* [Task description]: Where the word "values" occurs in a line of the data, return the whole line.

* [Input data]:
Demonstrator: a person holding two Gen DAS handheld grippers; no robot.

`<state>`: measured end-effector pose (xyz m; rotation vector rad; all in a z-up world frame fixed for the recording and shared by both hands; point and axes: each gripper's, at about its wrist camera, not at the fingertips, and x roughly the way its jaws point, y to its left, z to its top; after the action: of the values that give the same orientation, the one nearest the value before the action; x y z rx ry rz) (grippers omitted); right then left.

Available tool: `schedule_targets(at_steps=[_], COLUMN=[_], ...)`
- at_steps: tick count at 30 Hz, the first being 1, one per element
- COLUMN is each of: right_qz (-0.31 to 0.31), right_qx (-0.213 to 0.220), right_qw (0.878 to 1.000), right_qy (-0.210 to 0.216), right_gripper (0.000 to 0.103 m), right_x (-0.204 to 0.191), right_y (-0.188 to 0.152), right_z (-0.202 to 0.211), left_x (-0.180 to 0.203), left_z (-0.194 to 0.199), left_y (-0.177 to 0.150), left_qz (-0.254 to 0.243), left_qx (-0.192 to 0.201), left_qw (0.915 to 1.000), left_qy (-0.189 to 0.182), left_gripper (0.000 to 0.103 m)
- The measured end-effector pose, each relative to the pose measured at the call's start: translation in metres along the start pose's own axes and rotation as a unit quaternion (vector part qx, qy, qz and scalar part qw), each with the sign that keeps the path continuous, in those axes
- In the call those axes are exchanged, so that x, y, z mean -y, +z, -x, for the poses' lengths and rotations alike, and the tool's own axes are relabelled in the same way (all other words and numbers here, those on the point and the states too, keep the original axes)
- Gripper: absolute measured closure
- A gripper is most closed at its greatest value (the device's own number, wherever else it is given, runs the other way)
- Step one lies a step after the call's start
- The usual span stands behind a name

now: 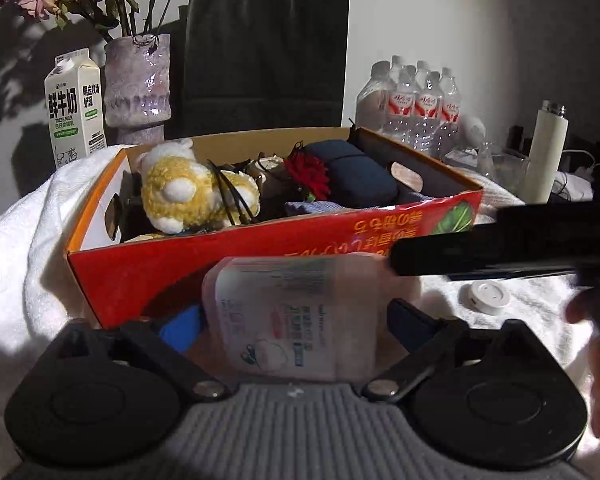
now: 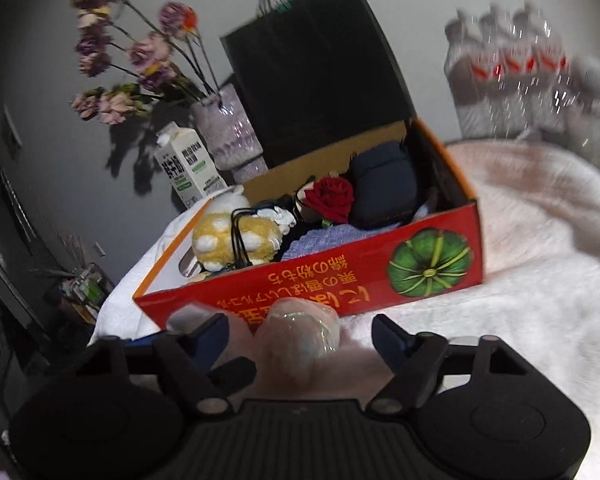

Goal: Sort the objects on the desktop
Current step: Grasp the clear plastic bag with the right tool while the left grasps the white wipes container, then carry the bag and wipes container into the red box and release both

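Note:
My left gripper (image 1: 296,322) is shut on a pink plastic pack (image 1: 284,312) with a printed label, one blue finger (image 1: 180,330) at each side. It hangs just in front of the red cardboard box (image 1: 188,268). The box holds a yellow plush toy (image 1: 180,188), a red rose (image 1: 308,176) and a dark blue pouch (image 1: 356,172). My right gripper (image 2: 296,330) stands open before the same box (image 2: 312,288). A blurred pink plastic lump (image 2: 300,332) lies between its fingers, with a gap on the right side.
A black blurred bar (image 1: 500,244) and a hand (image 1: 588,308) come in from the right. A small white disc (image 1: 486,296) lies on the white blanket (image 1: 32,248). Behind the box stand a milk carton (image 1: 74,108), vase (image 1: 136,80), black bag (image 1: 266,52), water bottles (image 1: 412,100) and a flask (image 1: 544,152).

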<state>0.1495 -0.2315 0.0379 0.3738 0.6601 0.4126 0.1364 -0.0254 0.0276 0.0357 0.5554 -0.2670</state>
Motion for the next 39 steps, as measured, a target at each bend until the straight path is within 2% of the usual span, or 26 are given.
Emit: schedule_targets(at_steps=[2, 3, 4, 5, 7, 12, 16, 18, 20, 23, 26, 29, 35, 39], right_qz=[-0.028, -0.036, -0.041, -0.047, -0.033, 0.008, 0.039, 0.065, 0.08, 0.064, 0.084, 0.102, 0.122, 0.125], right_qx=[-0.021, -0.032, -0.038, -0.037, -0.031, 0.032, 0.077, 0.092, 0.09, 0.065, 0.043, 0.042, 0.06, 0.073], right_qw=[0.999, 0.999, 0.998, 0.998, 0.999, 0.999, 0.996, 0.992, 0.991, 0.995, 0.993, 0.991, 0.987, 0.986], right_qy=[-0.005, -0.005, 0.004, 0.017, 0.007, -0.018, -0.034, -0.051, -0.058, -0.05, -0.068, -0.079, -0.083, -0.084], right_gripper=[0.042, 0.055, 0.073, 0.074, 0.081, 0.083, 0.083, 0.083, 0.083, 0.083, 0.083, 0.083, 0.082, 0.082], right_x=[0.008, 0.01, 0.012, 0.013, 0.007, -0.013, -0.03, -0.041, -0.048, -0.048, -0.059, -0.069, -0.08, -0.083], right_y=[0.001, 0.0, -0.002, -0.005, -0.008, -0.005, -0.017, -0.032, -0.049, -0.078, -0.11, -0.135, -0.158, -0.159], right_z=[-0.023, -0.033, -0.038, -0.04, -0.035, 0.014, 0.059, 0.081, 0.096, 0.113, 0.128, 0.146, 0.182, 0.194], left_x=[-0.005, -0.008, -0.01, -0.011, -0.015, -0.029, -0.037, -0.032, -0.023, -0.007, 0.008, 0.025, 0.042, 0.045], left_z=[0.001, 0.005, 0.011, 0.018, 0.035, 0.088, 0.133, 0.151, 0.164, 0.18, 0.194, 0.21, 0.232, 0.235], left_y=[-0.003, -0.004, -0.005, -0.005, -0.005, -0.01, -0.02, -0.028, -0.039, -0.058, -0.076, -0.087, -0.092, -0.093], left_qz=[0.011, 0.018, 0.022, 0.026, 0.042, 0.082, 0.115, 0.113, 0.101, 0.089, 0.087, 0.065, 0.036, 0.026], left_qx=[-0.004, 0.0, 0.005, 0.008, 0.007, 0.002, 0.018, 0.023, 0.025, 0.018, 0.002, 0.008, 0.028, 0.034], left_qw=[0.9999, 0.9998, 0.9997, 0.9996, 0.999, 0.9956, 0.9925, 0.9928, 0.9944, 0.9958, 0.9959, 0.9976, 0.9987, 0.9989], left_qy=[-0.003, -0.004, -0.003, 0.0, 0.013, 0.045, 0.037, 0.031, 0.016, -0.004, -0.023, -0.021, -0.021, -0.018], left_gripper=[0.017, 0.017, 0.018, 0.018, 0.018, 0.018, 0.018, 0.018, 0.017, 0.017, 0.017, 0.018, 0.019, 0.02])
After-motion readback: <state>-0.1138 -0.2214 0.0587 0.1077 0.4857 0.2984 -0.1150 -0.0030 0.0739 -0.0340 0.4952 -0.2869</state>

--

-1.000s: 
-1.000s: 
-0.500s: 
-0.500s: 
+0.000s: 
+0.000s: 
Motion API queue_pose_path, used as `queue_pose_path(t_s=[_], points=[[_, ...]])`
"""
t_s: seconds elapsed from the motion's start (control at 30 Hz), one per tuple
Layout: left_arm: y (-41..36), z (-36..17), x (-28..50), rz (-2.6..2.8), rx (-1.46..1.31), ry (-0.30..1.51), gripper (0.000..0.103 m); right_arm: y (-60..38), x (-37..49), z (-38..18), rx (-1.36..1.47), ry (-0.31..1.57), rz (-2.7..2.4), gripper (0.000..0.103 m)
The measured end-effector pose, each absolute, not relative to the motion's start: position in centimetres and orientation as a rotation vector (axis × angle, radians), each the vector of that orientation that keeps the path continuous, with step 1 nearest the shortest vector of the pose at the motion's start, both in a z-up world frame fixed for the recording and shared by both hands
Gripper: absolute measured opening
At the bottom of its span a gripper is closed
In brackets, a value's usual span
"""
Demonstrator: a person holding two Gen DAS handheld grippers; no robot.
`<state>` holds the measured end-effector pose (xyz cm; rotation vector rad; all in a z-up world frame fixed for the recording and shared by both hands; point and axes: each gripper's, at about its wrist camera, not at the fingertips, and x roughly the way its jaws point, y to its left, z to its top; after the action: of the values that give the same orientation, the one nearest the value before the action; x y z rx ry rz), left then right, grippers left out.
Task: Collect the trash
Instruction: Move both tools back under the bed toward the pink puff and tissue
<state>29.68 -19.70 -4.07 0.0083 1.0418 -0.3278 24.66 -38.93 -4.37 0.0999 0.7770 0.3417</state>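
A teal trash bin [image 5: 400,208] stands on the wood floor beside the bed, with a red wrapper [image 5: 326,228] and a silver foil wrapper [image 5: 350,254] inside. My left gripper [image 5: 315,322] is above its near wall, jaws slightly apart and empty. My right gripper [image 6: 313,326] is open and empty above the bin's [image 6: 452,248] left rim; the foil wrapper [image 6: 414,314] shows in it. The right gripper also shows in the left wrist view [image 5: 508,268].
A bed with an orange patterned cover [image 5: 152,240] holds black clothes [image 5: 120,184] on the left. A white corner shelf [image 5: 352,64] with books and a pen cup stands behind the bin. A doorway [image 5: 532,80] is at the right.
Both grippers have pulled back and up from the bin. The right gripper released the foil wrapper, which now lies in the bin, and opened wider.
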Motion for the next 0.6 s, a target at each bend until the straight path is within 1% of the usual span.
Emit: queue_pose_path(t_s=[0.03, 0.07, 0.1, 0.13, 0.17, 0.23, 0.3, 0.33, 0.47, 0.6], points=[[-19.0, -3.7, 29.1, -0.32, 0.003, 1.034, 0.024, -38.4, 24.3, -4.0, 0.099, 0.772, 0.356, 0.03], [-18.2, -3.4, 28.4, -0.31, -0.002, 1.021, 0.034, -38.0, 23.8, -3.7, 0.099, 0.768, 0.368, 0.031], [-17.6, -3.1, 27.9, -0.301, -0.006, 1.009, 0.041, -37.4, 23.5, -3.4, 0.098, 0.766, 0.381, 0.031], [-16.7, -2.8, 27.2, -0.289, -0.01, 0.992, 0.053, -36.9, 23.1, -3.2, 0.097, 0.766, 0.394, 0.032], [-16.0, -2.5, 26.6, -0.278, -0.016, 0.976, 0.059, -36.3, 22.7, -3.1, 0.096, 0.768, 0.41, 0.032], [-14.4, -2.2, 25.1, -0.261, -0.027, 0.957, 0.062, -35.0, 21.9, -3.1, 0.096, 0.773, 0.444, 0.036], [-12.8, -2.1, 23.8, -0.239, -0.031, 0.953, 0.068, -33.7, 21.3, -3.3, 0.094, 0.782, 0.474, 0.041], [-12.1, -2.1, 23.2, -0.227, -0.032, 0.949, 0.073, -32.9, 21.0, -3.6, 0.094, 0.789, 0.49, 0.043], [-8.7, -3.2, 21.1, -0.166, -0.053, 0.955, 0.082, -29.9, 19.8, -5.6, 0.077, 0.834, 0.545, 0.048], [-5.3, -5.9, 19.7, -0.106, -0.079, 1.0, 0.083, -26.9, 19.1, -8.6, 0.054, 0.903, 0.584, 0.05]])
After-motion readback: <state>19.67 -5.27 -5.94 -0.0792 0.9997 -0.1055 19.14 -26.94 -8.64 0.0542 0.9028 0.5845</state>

* [Result below]:
`<state>`: measured end-effector pose (xyz m; rotation vector rad; all in a z-up world frame fixed for the recording and shared by both hands; point and axes: each gripper's, at about its wrist camera, not at the fingertips, and x roughly the way its jaws point, y to its left, z to its top; after the action: of the values that give the same orientation, the one nearest the value before the action; x y z rx ry rz) (grippers omitted); right then left.
`<state>` holds the measured end-effector pose (xyz cm; rotation vector rad; all in a z-up world frame fixed for the recording and shared by both hands; point and axes: each gripper's, at about its wrist camera, not at the fingertips, and x roughly the way its jaws point, y to its left, z to its top; after the action: of the values that give the same orientation, the one nearest the value before the action; x y z rx ry rz), left then right, grippers left out.

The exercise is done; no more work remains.